Unnamed: 0_level_0,count
full_name,Unnamed: 1_level_1
bourdin trunz,2
adelaide arruda-olson,1
adi kimchi,6
aditya bardia,7
adria lawrence,3


In [72]:
# add groups to original dataframes and drop duplicate rows
false_pred_f_to_m = false_pred_f_to_m.merge(false_pred_f_to_m_grouped, left_on='full_name', 
                                            right_index=True, how='right')
false_pred_f_to_m.drop_duplicates(inplace=True)
false_pred_m_to_f = false_pred_m_to_f.merge(false_pred_m_to_f_grouped, left_on='full_name', 
                                            right_index=True, how='right')
false_pred_m_to_f.drop_duplicates(inplace=True)

In [73]:
false_pred_f_to_m.shape

(358, 7)

In [74]:
false_pred_m_to_f.shape

(455, 7)

In [76]:
# check how many names have been miss-classified f-to-m by how many services
for i in range(1, len(REGISTERED_EVALUATORS)+1):
    print("number of services:", i)
    print("number of names:", len(false_pred_f_to_m[false_pred_f_to_m['count']==i]))

number of services: 1
number of names: 151
number of services: 2
number of names: 74
number of services: 3
number of names: 51
number of services: 4
number of names: 32
number of services: 5
number of names: 19
number of services: 6
number of names: 18
number of services: 7
number of names: 13


In [77]:
# check how many names have been miss-classified m-to-f by how many services
for i in range(1, len(REGISTERED_EVALUATORS)+1):
    print("number of services:", i)
    print("number of names:", len(false_pred_m_to_f[false_pred_m_to_f['count']==i]))

number of services: 1
number of names: 236
number of services: 2
number of names: 85
number of services: 3
number of names: 47
number of services: 4
number of names: 22
number of services: 5
number of names: 22
number of services: 6
number of names: 19
number of services: 7
number of names: 24


## f-to-m assignments

In [78]:
false_pred_f_to_m[false_pred_f_to_m['count']==7].sort_values(by='count', ascending=False)

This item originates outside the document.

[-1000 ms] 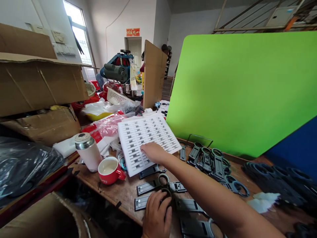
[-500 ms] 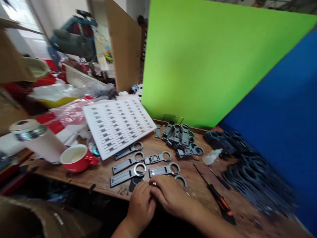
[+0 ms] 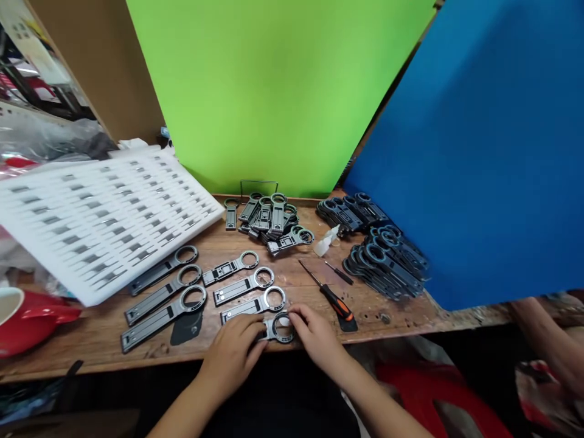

Unnamed: 0,first_name,middle_name,last_name,full_name,gender,gender_infered,count
726,paddy,,quick,paddy quick,f,m,7
1531,aditya,,bardia,aditya bardia,f,m,7
2442,andrew,,levey,andrew levey,f,m,7
2585,rajendra,,mehta,rajendra mehta,f,m,7
2902,antonino,,romano,antonino romano,f,m,7
2944,jordi,,salas-salvadó,jordi salas-salvadó,f,m,7
3250,jan,,walker,jan walker,f,m,7
3431,sy,jye,leu,sy jye leu,f,m,7
3534,domagoj,,stimac,domagoj stimac,f,m,7
3578,mischa,,bonn,mischa bonn,f,m,7


In [79]:
false_pred_f_to_m[false_pred_f_to_m['count']==6].sort_values(by='count', ascending=False)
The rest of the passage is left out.